Cmd/compile: Go 1.8 regression: sync/atomic loop elided

vessenes · on Feb 20, 2017

This is interesting, actually.

As the language is specified, it's not wrong to just ignore that add completely -- the variable isn't used inside the goroutine, and you're not guaranteed a goroutine will run at any particular time.

So, code executed right after that routine is spawned will be hitting the 'old' value anyway; hence Dvyukov's comments that this is arguably to spec, or within spec.

Think if you actually wrote this code; you'd have some weird behavior if the compiler did what you 'expect' - a couple outputs of low integers then some high ones as the goroutine gets scheduled in. So it's almost certainly just 'wrong' to write something like this, under most (all?) circumstances.

Because sync.Wait() isn't used, there's no guarantee the goroutine will execute at all before program halt.

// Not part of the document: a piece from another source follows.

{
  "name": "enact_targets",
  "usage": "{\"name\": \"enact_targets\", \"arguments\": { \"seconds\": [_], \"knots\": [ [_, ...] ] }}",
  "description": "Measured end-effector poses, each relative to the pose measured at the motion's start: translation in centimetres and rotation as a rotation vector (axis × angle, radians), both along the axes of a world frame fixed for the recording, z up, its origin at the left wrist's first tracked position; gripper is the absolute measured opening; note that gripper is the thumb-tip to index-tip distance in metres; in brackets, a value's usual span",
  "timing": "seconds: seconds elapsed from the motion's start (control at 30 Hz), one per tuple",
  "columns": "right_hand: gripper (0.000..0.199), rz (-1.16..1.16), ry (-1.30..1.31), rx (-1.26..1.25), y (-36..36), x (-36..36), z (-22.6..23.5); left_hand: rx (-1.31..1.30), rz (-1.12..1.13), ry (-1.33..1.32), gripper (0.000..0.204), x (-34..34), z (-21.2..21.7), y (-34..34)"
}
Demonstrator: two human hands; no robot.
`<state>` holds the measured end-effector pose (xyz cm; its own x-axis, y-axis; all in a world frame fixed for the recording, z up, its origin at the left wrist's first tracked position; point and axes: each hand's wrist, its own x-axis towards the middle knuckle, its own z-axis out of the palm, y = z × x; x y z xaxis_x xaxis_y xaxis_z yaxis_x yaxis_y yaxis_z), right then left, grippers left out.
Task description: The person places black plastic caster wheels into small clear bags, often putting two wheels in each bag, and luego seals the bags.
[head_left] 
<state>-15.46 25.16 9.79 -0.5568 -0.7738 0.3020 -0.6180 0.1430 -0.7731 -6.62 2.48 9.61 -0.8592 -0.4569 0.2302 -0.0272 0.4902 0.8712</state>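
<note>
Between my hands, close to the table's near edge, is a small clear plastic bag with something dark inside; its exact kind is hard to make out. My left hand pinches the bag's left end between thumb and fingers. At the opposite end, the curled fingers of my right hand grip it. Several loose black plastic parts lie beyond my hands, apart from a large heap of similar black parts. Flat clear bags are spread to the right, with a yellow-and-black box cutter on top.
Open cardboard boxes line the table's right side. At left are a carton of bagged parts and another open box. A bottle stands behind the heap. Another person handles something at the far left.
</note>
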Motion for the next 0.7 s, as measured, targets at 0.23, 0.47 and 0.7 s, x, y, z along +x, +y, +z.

That said, I bet there's some related more reasonable scenario where you could argue the compiler should at least do the adding. I'm not sure why atomic.Add* should get special treatment though, and it looks like the fix is to remove some escape-analysis type code, so I'm curious how this will get fixed.

alecrn · on Feb 20, 2017

Yeah, this particular instance seems ok to me. This one makes the example feel weirder:

  func main() {
  	runtime.GOMAXPROCS(runtime.NumCPU())
  	fmt.Println(runtime.NumCPU(), runtime.GOMAXPROCS(0))
  	started := make(chan bool)
  
  	go func() {
  		started <- true
  		for {
  			atomic.AddUint64(&a, uint64(1))
  		}
  	}()
  
  	<-started
  	for {
  		fmt.Println(atomic.LoadUint64(&a))
  		time.Sleep(time.Second)
  	}
  }

Here we explicitly wait until the goroutine is started, so we know it's scheduled by the time our other loop runs. Here on my computer with go1.8 linux/amd64 it still optimizes out the while loop, which makes sense as nothing changed that would convince the optimizer the loop should remain given the compiler's current logic.

If you add time.Sleep(time.Millisecond) to the goroutine loop or any other synchronization it works fine. I'm having trouble thinking of a real world example where you'd want an atomic operation going ham in a loop without any sort of time or synchronization. At the very least a channel indicating when the loop is done would cause the loop to compile.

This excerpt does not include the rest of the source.